Task brief.
After locating the line that contains "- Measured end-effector" in the data below, set down exactly that line and each one after it through the line that contains "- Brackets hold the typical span", and nothing more.

Stored dataset items:
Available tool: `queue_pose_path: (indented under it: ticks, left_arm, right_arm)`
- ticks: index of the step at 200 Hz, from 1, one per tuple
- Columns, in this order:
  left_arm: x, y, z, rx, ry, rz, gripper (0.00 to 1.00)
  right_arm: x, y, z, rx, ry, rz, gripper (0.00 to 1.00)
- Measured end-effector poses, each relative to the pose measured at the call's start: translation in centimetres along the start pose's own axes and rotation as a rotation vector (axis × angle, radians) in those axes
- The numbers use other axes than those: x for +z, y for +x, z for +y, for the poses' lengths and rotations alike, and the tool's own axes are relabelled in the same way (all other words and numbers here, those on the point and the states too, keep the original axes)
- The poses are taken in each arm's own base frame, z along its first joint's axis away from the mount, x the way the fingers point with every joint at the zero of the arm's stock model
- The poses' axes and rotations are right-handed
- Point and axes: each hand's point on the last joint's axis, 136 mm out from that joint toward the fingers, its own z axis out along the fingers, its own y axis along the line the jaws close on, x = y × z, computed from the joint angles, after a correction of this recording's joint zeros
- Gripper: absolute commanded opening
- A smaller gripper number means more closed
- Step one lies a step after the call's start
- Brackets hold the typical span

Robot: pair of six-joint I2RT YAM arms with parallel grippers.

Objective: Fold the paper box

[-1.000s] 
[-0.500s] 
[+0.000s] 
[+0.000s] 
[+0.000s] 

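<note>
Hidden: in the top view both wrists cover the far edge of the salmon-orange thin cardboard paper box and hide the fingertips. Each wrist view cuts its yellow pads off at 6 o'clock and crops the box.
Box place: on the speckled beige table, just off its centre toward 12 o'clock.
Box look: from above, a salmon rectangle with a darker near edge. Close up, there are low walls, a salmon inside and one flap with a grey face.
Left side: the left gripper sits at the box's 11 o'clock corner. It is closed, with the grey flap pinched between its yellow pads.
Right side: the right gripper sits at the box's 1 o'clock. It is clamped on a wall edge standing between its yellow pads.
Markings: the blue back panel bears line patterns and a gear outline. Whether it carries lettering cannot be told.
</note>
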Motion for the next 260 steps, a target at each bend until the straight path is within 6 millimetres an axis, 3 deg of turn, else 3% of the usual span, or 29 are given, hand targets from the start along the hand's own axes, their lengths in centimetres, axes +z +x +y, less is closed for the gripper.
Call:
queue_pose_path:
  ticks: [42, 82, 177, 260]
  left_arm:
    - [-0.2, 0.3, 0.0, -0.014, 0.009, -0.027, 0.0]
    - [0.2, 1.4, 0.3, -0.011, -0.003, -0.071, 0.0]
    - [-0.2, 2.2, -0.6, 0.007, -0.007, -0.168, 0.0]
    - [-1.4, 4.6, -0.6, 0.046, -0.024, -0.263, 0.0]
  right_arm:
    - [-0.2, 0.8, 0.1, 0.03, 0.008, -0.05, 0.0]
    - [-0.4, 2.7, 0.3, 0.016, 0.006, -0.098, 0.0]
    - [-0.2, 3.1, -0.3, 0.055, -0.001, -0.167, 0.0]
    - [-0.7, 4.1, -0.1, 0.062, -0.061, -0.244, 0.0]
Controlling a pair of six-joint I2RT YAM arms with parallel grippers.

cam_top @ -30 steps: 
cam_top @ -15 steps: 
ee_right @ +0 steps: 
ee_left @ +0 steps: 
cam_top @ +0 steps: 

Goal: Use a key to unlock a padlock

Answer section.
- Measured end-effector poses, each relative to the pose measured at the call's start: translation in centimetres along the start pose's own axes and rotation as a rotation vector (axis × angle, radians) in those axes
- The numbers use other axes than those: x for +z, y for +x, z for +y, for the poses' lengths and rotations alike, and the tool's own axes are relabelled in the same way (all other words and numbers here, those on the point and the states too, keep the original axes)
- The poses are taken in each arm's own base frame, z along its first joint's axis away from the mount, x the way the fingers point with every joint at the zero of the arm's stock model
- The poses' axes and rotations are right-handed
- Point and axes: each hand's point on the last joint's axis, 136 mm out from that joint toward the fingers, its own z axis out along the fingers, its own y axis along the line the jaws close on, x = y × z, computed from the joint angles, after a correction of this recording's joint zeros
- Gripper: absolute commanded opening
- A smaller gripper number means more closed
- Step one lies a step after the call's start
- Brackets hold the typical span

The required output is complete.